▶ _Exercise aim_
In the entries below, find the line with "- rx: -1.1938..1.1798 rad" and the line with "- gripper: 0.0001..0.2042". Return those two lines and all lines between them, exactly.

▶ _Data records_

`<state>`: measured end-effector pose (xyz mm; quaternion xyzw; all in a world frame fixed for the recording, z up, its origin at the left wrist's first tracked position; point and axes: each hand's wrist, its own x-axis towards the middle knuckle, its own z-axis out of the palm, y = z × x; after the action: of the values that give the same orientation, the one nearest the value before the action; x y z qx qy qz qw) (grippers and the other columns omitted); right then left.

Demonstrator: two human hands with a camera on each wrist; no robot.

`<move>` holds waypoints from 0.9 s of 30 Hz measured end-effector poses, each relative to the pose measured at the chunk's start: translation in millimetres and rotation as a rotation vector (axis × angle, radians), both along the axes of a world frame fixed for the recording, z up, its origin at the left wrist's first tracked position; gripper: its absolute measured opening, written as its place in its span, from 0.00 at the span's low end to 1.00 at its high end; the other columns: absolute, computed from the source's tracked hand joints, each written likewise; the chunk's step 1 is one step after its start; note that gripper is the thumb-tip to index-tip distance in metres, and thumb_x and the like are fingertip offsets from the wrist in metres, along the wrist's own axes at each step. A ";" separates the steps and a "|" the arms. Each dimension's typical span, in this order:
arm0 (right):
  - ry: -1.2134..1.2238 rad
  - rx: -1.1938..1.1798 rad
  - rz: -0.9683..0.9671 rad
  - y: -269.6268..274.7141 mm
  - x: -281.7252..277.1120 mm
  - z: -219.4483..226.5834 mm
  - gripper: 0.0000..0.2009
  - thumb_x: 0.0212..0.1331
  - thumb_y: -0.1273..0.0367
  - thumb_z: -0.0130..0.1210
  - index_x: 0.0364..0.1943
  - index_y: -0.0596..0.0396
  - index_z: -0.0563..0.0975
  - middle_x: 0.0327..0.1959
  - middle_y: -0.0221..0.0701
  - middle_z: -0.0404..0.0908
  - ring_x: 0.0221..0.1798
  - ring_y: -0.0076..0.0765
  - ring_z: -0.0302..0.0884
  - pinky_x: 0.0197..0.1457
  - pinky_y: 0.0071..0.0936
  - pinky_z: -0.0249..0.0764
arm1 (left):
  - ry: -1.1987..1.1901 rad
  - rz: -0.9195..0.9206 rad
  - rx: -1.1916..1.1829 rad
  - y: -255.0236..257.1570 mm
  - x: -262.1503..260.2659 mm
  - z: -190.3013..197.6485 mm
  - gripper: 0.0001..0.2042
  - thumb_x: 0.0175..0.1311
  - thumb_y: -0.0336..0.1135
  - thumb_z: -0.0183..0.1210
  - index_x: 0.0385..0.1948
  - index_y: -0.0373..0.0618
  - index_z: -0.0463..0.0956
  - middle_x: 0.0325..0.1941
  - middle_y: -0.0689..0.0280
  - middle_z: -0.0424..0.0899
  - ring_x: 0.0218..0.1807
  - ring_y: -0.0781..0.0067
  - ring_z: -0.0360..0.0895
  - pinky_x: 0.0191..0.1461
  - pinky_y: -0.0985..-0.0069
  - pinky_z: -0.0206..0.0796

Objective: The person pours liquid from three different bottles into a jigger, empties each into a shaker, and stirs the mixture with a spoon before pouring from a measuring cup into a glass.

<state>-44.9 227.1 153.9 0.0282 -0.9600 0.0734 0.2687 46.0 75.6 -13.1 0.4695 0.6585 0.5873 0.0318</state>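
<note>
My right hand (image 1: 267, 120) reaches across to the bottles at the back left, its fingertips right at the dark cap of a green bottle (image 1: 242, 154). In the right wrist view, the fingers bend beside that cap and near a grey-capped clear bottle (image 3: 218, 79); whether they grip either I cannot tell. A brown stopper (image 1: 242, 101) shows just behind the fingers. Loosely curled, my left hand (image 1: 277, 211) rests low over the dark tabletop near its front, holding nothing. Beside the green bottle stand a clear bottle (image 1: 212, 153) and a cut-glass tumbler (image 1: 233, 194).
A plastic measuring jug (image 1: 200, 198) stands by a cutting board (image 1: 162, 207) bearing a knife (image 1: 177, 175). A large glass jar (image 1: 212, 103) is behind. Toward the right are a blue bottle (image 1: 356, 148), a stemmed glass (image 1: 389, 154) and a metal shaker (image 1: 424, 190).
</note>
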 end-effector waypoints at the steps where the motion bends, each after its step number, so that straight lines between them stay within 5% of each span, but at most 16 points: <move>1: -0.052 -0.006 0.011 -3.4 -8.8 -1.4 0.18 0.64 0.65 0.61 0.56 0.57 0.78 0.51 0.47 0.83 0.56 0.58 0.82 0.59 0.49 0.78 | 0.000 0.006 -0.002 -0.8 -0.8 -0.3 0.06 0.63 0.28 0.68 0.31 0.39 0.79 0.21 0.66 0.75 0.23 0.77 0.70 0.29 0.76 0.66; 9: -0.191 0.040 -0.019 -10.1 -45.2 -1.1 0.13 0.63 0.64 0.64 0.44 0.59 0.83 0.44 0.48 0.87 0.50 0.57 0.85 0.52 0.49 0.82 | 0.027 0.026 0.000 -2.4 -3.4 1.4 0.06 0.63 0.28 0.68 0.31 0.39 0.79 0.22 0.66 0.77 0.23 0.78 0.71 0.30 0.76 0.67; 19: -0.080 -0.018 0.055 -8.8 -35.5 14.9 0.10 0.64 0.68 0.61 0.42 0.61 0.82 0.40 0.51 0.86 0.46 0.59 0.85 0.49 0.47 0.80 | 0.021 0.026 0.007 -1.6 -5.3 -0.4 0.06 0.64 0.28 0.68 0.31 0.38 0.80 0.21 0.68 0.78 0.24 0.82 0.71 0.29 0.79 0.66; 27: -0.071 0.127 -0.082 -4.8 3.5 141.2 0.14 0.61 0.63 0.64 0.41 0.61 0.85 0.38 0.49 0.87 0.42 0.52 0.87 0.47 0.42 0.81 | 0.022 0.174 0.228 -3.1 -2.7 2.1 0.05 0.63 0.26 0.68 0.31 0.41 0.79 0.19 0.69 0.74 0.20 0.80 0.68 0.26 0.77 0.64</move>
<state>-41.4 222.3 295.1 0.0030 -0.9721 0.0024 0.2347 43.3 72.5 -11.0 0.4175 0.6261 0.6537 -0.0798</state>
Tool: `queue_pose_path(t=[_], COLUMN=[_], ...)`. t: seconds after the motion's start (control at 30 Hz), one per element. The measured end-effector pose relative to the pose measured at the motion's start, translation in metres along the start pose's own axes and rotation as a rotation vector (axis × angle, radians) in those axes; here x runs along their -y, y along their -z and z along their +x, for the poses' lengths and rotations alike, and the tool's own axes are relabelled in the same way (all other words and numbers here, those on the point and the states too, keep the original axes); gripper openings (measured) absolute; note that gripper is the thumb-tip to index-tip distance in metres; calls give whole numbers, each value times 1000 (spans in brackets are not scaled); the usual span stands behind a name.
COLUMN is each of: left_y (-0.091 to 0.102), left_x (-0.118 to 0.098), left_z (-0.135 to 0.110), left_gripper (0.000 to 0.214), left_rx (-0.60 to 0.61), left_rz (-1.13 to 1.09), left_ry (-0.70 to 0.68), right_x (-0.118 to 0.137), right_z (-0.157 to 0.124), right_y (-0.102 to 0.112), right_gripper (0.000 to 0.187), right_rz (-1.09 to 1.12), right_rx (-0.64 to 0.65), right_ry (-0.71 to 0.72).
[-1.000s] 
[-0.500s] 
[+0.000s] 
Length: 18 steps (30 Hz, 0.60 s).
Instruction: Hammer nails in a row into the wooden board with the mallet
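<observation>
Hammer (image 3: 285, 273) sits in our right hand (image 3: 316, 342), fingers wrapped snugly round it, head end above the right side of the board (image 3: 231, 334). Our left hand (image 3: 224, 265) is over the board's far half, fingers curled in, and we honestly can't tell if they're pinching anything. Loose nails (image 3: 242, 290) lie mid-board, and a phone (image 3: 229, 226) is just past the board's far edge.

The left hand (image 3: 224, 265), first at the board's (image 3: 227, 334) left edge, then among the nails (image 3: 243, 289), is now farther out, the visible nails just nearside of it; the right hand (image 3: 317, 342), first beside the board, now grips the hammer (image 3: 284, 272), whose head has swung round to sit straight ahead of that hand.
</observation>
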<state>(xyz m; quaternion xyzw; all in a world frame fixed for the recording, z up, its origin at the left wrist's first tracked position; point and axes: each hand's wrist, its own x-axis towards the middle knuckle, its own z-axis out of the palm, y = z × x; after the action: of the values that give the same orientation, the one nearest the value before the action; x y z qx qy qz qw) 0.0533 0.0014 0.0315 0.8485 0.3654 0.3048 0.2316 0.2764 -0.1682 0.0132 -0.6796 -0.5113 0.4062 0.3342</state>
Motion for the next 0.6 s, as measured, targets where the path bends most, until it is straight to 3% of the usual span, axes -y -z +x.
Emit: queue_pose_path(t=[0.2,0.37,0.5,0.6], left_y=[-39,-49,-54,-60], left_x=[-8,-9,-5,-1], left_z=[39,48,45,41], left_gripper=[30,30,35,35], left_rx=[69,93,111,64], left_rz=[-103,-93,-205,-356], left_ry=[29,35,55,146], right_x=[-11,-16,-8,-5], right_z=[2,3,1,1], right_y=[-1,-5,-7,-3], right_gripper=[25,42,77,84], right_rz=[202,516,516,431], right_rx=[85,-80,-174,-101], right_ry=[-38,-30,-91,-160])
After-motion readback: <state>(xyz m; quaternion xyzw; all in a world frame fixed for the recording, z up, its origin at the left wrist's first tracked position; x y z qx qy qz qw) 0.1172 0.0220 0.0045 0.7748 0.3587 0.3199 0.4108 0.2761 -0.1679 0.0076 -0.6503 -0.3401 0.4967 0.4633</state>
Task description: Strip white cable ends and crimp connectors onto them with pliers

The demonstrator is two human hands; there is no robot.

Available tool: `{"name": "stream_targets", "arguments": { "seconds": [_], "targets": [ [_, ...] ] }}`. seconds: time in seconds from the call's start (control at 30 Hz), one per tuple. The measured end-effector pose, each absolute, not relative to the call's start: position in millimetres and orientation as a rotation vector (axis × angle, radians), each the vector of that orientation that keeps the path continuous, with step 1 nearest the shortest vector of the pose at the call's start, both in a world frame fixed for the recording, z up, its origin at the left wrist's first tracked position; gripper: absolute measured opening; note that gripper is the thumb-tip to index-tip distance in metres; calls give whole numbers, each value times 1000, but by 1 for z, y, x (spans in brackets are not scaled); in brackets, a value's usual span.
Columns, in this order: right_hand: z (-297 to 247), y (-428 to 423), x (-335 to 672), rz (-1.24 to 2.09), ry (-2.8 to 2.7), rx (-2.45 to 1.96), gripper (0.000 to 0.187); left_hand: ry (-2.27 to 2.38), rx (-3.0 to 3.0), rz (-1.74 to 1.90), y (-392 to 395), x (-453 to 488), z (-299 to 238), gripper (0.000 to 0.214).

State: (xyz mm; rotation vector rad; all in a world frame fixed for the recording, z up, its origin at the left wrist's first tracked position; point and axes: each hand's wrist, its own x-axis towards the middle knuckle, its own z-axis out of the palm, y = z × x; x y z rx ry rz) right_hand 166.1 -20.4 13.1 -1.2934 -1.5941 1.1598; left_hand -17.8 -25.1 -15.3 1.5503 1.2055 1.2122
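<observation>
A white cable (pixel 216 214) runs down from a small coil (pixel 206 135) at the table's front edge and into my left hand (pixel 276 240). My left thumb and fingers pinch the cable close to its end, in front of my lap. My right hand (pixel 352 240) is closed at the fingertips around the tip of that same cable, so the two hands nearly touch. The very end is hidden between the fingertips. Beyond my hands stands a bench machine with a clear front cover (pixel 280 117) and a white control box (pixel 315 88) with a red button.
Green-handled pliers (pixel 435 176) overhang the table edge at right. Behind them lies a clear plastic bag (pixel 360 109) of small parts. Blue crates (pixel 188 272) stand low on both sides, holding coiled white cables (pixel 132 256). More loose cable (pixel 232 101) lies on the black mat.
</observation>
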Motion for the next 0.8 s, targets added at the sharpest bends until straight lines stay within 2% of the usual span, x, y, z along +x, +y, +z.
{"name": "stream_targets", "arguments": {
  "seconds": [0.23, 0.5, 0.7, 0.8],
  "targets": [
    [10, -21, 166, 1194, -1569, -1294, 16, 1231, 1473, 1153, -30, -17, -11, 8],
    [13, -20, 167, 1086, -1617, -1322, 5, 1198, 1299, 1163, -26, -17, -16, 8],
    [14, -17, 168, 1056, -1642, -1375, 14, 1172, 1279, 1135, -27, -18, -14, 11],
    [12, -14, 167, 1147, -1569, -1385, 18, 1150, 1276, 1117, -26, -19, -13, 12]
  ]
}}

▶ _Answer section_
  - rx: -1.1938..1.1798 rad
  - rz: -0.9683..0.9671 rad
  - y: -269.6268..274.7141 mm
  - x: -281.7252..277.1120 mm
  - z: -219.4483..226.5834 mm
  - gripper: 0.0000..0.2009
  - thumb_x: 0.0212..0.1331
  - thumb_y: -0.1273..0.0367
  - thumb_z: -0.0130..0.1210
  - index_x: 0.0364..0.1943
  - index_y: -0.0596..0.0396
  - index_z: -0.0563..0.0975
  - middle_x: 0.0327..0.1959
  - middle_y: -0.0221..0.0701
  - middle_z: -0.0404..0.0908
  - ring_x: 0.0221..0.1798
  - ring_y: -0.0076..0.0765
  - ring_z: -0.0302..0.0884
  - pinky_x: 0.0197..0.1457
  - pinky_y: 0.0071..0.0936
  - pinky_z: -0.0249..0.0764
arm1 (left):
  - ry: -1.1987..1.1901 rad
  - rz: -0.9195..0.9206 rad
  - rx: -1.1916..1.1829 rad
  - y: -255.0236..257.1570 mm
  - x: -262.1503..260.2659 mm
  - z: -190.3013..197.6485 mm
  - gripper: 0.0001..0.2042

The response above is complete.